> [Exercise description]: Below this line is the material. Write out only its lines from the one containing "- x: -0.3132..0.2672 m" through the one containing "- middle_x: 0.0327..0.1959", both kept, exactly.
####################
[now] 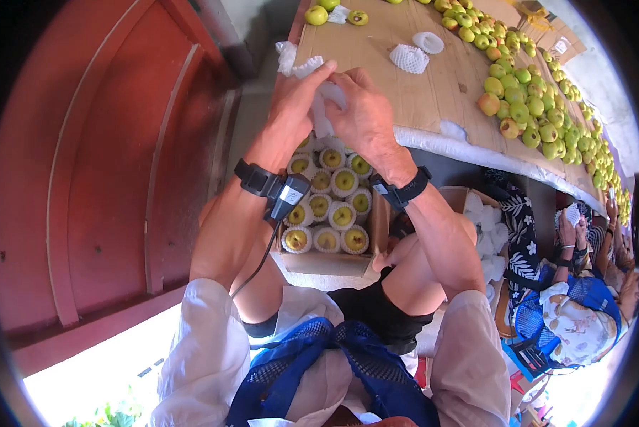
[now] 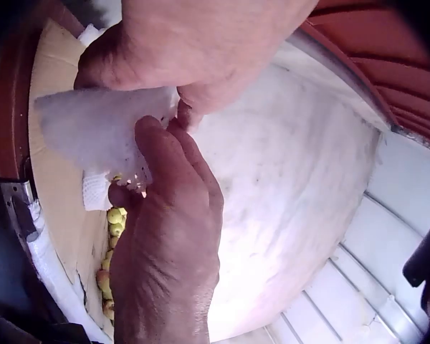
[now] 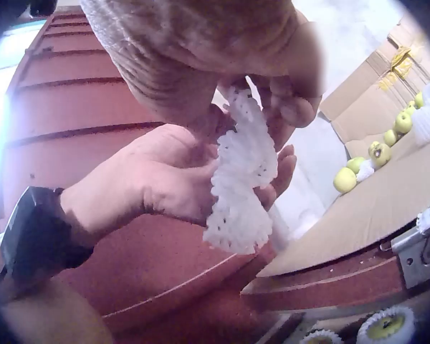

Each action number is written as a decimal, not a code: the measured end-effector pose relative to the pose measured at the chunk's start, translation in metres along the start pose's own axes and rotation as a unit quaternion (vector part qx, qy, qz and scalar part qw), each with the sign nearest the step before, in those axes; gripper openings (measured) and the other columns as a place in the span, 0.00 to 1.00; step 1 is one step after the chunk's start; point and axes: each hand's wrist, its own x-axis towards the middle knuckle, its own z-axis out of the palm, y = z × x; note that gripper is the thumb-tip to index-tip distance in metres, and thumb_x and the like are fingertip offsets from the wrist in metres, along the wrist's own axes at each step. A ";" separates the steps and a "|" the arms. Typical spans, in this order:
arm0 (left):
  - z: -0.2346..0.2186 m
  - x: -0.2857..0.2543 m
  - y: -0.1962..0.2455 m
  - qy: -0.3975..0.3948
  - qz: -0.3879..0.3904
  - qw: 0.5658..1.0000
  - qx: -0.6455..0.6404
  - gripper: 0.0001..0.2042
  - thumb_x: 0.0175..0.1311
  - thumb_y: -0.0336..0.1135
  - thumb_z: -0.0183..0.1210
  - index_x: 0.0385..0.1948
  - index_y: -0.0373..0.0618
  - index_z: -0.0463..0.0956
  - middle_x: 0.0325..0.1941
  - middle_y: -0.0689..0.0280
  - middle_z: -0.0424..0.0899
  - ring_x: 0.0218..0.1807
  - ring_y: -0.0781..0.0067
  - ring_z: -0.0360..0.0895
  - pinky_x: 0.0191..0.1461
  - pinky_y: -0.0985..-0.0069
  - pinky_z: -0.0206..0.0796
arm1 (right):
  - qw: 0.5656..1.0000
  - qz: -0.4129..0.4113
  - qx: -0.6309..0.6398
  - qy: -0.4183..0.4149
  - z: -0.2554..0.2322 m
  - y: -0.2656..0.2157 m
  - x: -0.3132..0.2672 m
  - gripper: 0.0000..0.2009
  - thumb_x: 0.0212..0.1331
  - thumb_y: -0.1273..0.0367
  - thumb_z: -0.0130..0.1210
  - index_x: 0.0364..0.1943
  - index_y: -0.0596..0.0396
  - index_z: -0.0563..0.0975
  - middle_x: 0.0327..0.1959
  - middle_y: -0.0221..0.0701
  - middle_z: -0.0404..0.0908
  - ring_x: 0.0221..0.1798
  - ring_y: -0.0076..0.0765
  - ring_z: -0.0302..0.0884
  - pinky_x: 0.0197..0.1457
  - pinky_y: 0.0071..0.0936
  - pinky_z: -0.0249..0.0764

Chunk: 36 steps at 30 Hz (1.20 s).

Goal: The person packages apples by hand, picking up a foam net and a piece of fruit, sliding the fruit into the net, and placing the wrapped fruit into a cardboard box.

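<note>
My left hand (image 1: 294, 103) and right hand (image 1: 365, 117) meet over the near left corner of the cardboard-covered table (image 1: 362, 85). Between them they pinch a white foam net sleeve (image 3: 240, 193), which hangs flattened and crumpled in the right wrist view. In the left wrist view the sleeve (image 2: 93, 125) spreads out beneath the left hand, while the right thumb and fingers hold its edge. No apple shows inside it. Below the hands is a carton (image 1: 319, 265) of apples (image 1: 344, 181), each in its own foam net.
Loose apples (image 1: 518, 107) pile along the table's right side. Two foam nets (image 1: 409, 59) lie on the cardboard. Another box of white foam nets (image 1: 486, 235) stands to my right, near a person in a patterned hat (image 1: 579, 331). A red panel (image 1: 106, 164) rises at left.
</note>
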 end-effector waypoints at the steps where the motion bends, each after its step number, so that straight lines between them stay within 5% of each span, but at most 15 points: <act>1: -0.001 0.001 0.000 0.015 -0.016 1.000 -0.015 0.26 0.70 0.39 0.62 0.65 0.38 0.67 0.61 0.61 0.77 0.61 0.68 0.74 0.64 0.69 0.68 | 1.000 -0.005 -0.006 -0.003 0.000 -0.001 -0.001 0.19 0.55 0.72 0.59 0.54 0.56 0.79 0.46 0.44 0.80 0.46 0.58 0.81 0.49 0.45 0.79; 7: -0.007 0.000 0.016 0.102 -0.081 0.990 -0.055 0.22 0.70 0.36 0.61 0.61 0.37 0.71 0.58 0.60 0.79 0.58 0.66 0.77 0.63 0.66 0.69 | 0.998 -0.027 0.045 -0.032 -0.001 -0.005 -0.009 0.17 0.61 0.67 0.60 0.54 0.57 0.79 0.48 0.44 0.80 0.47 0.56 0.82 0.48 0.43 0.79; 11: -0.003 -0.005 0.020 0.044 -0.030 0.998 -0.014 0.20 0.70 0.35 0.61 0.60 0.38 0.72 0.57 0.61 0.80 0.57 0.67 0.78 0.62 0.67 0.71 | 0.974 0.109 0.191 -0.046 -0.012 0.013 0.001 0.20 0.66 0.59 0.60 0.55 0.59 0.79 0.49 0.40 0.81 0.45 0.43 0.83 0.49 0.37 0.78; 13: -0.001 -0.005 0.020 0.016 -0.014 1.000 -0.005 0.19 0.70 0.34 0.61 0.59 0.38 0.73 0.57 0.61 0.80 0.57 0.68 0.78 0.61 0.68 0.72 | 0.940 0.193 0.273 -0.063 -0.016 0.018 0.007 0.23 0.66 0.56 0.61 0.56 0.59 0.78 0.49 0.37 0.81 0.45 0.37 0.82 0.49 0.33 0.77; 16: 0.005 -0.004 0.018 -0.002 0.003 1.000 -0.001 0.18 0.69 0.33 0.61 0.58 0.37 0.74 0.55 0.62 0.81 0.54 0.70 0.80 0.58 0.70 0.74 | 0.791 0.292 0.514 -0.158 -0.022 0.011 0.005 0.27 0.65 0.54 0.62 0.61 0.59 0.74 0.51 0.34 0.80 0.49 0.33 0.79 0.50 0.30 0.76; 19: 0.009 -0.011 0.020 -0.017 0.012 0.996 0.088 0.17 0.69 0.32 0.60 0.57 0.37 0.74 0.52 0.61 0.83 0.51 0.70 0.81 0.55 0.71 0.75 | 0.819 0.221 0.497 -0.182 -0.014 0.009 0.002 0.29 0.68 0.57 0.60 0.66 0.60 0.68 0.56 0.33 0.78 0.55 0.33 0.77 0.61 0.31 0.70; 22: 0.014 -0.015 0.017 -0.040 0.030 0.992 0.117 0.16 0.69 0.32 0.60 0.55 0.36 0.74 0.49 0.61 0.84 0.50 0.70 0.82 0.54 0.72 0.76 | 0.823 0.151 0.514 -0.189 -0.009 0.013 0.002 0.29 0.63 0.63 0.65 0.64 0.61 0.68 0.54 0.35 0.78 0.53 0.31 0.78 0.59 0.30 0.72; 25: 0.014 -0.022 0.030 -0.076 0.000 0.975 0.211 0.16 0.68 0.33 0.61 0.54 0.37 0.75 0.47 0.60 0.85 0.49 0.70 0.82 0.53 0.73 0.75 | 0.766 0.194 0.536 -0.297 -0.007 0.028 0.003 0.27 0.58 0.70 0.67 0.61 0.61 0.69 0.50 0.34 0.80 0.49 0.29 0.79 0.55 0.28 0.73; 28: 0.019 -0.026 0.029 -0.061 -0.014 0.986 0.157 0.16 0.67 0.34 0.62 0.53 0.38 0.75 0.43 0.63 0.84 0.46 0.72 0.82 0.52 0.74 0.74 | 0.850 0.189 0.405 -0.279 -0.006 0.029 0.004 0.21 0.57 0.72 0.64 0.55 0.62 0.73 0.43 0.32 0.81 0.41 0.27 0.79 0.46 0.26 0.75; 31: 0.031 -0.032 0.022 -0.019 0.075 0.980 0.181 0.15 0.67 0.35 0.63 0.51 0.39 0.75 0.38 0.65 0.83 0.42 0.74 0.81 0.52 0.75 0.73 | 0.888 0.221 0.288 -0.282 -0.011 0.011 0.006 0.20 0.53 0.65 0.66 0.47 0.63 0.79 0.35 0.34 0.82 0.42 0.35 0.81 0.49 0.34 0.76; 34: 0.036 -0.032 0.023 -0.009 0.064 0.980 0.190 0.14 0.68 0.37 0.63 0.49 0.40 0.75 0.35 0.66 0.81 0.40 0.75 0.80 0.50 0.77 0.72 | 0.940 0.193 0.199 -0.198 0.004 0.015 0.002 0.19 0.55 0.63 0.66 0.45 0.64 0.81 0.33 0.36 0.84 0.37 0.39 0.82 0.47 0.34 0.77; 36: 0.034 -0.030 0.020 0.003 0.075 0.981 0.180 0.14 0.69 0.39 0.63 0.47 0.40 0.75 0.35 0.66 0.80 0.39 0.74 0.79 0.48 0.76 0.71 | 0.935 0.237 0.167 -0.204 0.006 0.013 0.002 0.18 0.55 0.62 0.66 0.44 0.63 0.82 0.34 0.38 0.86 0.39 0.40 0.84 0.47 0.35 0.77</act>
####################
> [Problem solution]:
  - x: -0.3132..0.2672 m
  - gripper: 0.0000..0.2009
  - thumb_x: 0.0212..0.1331
  - thumb_y: -0.1273..0.0367
  - thumb_z: -0.0130..0.1210
  - index_x: 0.0364..0.1943
  - index_y: -0.0596..0.0396
  - index_z: -0.0563..0.0975
  - middle_x: 0.0327..0.1959

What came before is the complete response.